## YOUR INSTRUCTIONS
Every line of the data is to be output verbatim.

[[ INFORMATION SHOWN, beginning ]]

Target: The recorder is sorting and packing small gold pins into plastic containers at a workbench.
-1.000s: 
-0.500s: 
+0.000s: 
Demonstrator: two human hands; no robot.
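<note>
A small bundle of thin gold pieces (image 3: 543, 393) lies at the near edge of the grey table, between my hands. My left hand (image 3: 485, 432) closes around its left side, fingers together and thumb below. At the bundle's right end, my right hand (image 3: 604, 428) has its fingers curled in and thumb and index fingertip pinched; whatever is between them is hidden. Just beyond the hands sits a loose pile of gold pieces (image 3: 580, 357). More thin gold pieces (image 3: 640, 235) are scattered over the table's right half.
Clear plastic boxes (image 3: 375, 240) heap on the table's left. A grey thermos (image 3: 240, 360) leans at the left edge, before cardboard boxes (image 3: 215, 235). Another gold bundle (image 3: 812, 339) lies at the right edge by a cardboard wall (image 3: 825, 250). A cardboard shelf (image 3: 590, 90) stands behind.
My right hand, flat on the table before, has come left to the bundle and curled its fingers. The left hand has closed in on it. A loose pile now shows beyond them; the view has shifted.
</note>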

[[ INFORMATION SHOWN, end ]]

## SOLUTION TO THE PROBLEM
Target: The recorder is sorting and packing small gold pins into plastic containers at a workbench.
-1.000s: 
-0.500s: 
+0.000s: 
Demonstrator: two human hands; no robot.
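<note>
A small bundle of thin gold pieces (image 3: 543, 393) lies at the near edge of the grey table, between my hands. My left hand (image 3: 485, 432) closes around its left side, fingers together and thumb below. At the bundle's right end, my right hand (image 3: 604, 428) has its fingers curled in and thumb and index fingertip pinched; whatever is between them is hidden. Just beyond the hands sits a loose pile of gold pieces (image 3: 580, 357). More thin gold pieces (image 3: 640, 235) are scattered over the table's right half.
Clear plastic boxes (image 3: 375, 240) heap on the table's left. A grey thermos (image 3: 240, 360) leans at the left edge, before cardboard boxes (image 3: 215, 235). Another gold bundle (image 3: 812, 339) lies at the right edge by a cardboard wall (image 3: 825, 250). A cardboard shelf (image 3: 590, 90) stands behind.
My right hand, flat on the table before, has come left to the bundle and curled its fingers. The left hand has closed in on it. A loose pile now shows beyond them; the view has shifted.
</note>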

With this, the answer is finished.